At a Burlington Pig Save vigil, activists bear witness to pigs arriving at Fearman’s slaughterhouse. Credit: Jo-Anne McArthur / We Animals Media

One of the challenges of being an animal photojournalist is that it has historically been taken much less seriously than humanitarian work and conflict photography. So one of the challenges, which We Animals Media (WAM) rises to every day, is to show that the work is relevant and implicating, and can’t be relegated to margins.

Matt: Tell us about one time when you’ve felt excited or empowered as a journalist.

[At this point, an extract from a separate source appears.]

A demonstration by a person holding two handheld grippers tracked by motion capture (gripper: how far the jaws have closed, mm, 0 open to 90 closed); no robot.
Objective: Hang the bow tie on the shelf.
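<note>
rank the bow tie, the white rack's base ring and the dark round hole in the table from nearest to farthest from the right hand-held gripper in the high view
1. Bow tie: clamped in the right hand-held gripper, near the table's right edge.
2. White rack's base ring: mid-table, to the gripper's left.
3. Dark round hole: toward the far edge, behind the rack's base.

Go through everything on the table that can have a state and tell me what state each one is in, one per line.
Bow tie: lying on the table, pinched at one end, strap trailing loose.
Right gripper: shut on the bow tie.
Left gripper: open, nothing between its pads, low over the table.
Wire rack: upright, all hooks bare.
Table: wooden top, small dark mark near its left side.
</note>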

Jo: I’m empowered to do this work every single day. There’s no question. It’s urgent that industrial farming be exposed and drastically curbed; billions of animals are suffering every moment of every day. There are so few people working on exposing and ending factory farming, but that too is changing. APJs work with campaigners, lawmakers, media, and others. Our team at WAM is not only empowered but emboldened to do our work well and increase its scope and its visibility.

Matt: You take a lot of pictures of animals. If they could talk, what do you think they would say?

Jo: When I face animals, and they look back at me, their eyes are almost always asking the same questions. Unless they have lapsed into complete despondency, their expressions ask, what are you going to do to me? They’re fearful, as their experience with humans from the time they are born is one of carelessness and violence. This is no exaggeration. From the time they are born, they are tagged, clipped, cut, taken away from their mothers, tossed about by machines and by us directly, separated, and sometimes killed in front of family or cage mates. What an incredibly sad legacy for us—to be animals that instill fear in all others.

From birth to death, animals in farms have no freedom and no autonomy. They live the most unnatural and unhappy of lives. If animals could talk, they would ask us to leave them be.